▶ _Problem description_
All of the listing should be returned as written, apart from any picture in it.

────────────────

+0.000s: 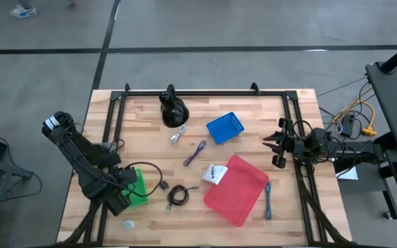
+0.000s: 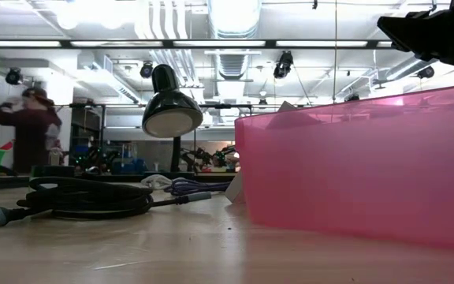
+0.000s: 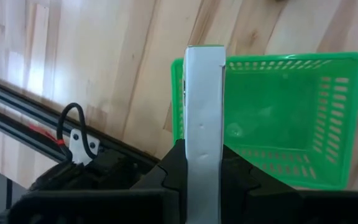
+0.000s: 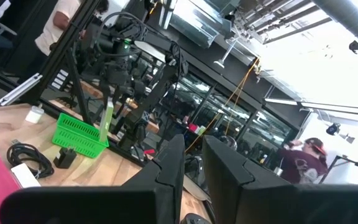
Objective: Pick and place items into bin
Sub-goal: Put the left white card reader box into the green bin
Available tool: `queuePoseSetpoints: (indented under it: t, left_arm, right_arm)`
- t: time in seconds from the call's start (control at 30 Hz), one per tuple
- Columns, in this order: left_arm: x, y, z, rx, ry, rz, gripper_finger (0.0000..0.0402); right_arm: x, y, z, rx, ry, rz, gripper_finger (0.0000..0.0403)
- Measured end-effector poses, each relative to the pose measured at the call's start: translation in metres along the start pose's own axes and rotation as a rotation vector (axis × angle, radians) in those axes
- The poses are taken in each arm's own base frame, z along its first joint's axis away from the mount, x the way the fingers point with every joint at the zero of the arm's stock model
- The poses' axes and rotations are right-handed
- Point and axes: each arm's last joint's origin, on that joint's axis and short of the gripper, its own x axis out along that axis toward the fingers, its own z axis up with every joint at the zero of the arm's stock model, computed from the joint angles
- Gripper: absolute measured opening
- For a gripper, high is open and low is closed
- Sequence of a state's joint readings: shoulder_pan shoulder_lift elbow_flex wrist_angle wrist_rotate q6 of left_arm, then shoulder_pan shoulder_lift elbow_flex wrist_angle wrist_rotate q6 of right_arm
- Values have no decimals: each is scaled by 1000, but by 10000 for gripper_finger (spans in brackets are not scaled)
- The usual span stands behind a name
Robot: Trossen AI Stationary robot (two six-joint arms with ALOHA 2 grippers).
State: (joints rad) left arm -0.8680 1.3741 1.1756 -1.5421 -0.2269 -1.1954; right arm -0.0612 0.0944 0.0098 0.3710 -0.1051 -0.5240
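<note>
**A:** What's my left gripper (image 3: 204, 180) doing?

**B:** It's clamped on the white stick (image 3: 204, 124), which stands up between the fingers. The green basket (image 3: 278, 118) sits just beyond and below it, at the table's (image 1: 253, 103) front-left.

**A:** So which way do I go?

**B:** I judge the stick only needs carrying forward over the basket's rim, long axis kept upright, then letting go. The left arm is the nearer one; the right gripper (image 1: 276, 145) hangs at the right edge, well apart from it, with its fingers a narrow gap apart, holding nothing.

**A:** And the rest?

**B:** The black cable (image 1: 178, 195) lies just right of the basket, the purple cable (image 1: 195, 153) mid-table, and the blue cable (image 1: 268, 200) beside the red bin (image 1: 236, 189). The white packet (image 1: 214, 173) touches that bin's left corner.
</note>
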Motion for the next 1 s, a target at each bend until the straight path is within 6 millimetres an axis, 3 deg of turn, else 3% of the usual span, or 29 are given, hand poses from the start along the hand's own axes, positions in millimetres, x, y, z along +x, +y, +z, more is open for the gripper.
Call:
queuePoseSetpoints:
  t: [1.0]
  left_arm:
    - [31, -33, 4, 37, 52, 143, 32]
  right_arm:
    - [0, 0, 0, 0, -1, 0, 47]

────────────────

▶ _Written answer_
+0.000s: 
+0.000s: 
+0.000s: 
+0.000s: 
Objective: Pick and place items into bin
Sub-goal: Put the left white card reader box into the green bin
Available tool: `queuePoseSetpoints: (indented under it: t, left_arm, right_arm)`
- t: time in seconds from the call's start (control at 30 Hz), one per tuple
- Columns, in this order: left_arm: x, y, z, rx, ry, rz, gripper_finger (0.0000..0.0402); right_arm: x, y, z, rx, ry, rz, gripper_finger (0.0000..0.0403)
- Measured end-effector poses, each relative to the pose measured at the call's start: translation in metres along the start pose's own axes and rotation as a rotation vector (axis × angle, radians) in those axes
- The poses are taken in each arm's own base frame, z along its first joint's axis away from the mount, x the way the fingers point with every joint at the zero of the arm's stock model
- The poses' axes and rotations are right-handed
- Point and axes: each arm's last joint's origin, on that joint's axis and short of the gripper, its own x axis out along that axis toward the fingers, its own z axis up with every joint at the zero of the arm's stock model, computed from the joint angles
- Gripper: absolute measured opening
- For a gripper, high is open and low is closed
- Sequence of a state's joint readings: shoulder_pan shoulder_lift elbow_flex wrist_angle wrist_rotate q6 of left_arm, then shoulder_pan shoulder_lift elbow_flex wrist_angle wrist_rotate q6 of right_arm
- Values have no decimals: each is scaled by 1000, but by 10000 for gripper_finger (spans in brackets are not scaled)
- The usual span stands behind a name
Robot: Trossen AI Stationary robot (two six-joint arms with ALOHA 2 grippers).
State: (joints rad) left arm -0.8680 1.3741 1.1756 -1.5421 -0.2269 -1.1954; right arm -0.0612 0.0944 0.0098 0.3710 -0.1051 -0.5240
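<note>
**A:** What's my left gripper (image 3: 204, 180) doing?

**B:** It's clamped on the white stick (image 3: 204, 124), which stands up between the fingers. The green basket (image 3: 278, 118) sits just beyond and below it, at the table's (image 1: 253, 103) front-left.

**A:** So which way do I go?

**B:** I judge the stick only needs carrying forward over the basket's rim, long axis kept upright, then letting go. The left arm is the nearer one; the right gripper (image 1: 276, 145) hangs at the right edge, well apart from it, with its fingers a narrow gap apart, holding nothing.

**A:** And the rest?

**B:** The black cable (image 1: 178, 195) lies just right of the basket, the purple cable (image 1: 195, 153) mid-table, and the blue cable (image 1: 268, 200) beside the red bin (image 1: 236, 189). The white packet (image 1: 214, 173) touches that bin's left corner.
</note>
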Motion for the next 1 s, a target at each bend until the straight path is within 6 millimetres an axis, 3 deg of turn, else 3% of the usual span, or 29 are given, hand poses from the start along the hand's own axes, positions in millimetres, x, y, z along +x, +y, +z, more is open for the gripper.
Call:
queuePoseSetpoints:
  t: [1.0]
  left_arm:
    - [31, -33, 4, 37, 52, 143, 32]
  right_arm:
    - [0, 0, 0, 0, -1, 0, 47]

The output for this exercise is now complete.